Mediante l'impiego della RT-PCR è possibile convertire in DNA un intero trascrittoma (un insieme di tutto
il trascritto di una cellula) di uno specifico tessuto di un individuo in una specifica fase del suo sviluppo.
Per tale motivo, la RT-PCR è una tecnica che viene sfruttata il laboratorio per studiare l'espressione genica,
perché consente di sottoporre ad ulteriore analisi il cDNA sintetizzato.
Il prodotto della retro-trascrizione dell'RNA, anche detta reazione first-strand, può essere amplificato
mediante PCR classica, oppure essere quantificato mediante real-time PCR.
Per retro-trascrizione si intende la trascrizione su templato di mRNA nel cDNA complementare.
L’uso degli enzimi retro-trascrittasi risale a quando furono scoperti i meccanismi molecolari con cui i virus a
RNA si replicavano all’interno delle cellule infettate.
Si parte dall’RNA e arrivo al DNA, ed è quindi come se la trascrizione andasse al contrario.
Il cDNA che io ottengo è complementare al filamento di mRNA.
Il cDNA ci serve per fare studi di espressione: attraverso la conversione stiamo analizzando il pool di
mRNA che si trovano all’interno di una cellula.
Si parte da un RNA estratto nella sua totalità dalla cellula e questo viene convertito in cDNA il quale è più
stabile e si può conservare per un periodo di tempo maggiore.
Il cDNA che si utilizza per la PCR è a singolo filamento e risulta essere complementare al trascritto di
mRNA con un senso inverso che è 5’3’

Misura del livello di espressione (trascrizione) di un gene: RT-PCR

Per misurare il livello di mRNA trascritto da un determinato gene e quindi avere indicazioni sul suo livello
di espressione (es. tessuto, organo, batteri, cellule di coltura, etc.) è necessario:
-estrarre l’RNA totale dal campione biologico che si vuole esaminare.
- trasformare il pool di RNA (che conterrà anche l’mRNA trascritto dal gene d’interesse) in cDNA tramite la
reazione di trascrizione inversa.
-evidenziare il cDNA di interesse tramite la reazione di PCR utilizzando una coppia di primers specifici.

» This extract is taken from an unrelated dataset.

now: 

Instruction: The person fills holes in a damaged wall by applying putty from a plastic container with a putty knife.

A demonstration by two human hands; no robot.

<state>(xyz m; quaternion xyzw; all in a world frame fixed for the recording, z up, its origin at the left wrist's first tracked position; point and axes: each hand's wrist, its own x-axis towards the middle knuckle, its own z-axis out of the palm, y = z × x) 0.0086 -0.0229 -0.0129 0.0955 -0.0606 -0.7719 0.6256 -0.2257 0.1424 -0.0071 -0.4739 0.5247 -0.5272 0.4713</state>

Nella cellula di un tessuto sono presenti tutti i geni del genoma, ma solo quelli caratteristici di un tessuto
sono attivi.
Il profilo di espressione genica o “pattern di espressione” è l'insieme dei geni attivati in un tessuto.
Se consideriamo due cellule normali appartenenti a tessuti diversi possiamo evidenziare che sebbene
contengano RNA messaggiare proteine comuni, che rappresentano i geni costituitivi, ciascuna di queste
cellule a un RNA Messaggero e delle proteine peculiari, caratteristiche di quel tessuto.
Inoltre, è possibile misurare le differenze tra un tessuto normale ed un tessuto tumorale dello stesso tipo,
analizzandone l’espressione genica.
Mentre cellule normali di uno stesso tessuto presentano un identico profilo di espressione, quando insorge
un tumore tale profilo varia.
Le alterazioni dell’espressione genica possono causare variazioni nella produzione delle proteine o nella loro
reciproca interazione.
Le proteine fondamentali potrebbero non essere più disponibili, altre essere prodotte in eccesso.
Le cellule tumorali derivano quindi da una combinazione di più variazioni a livello genico e proteico.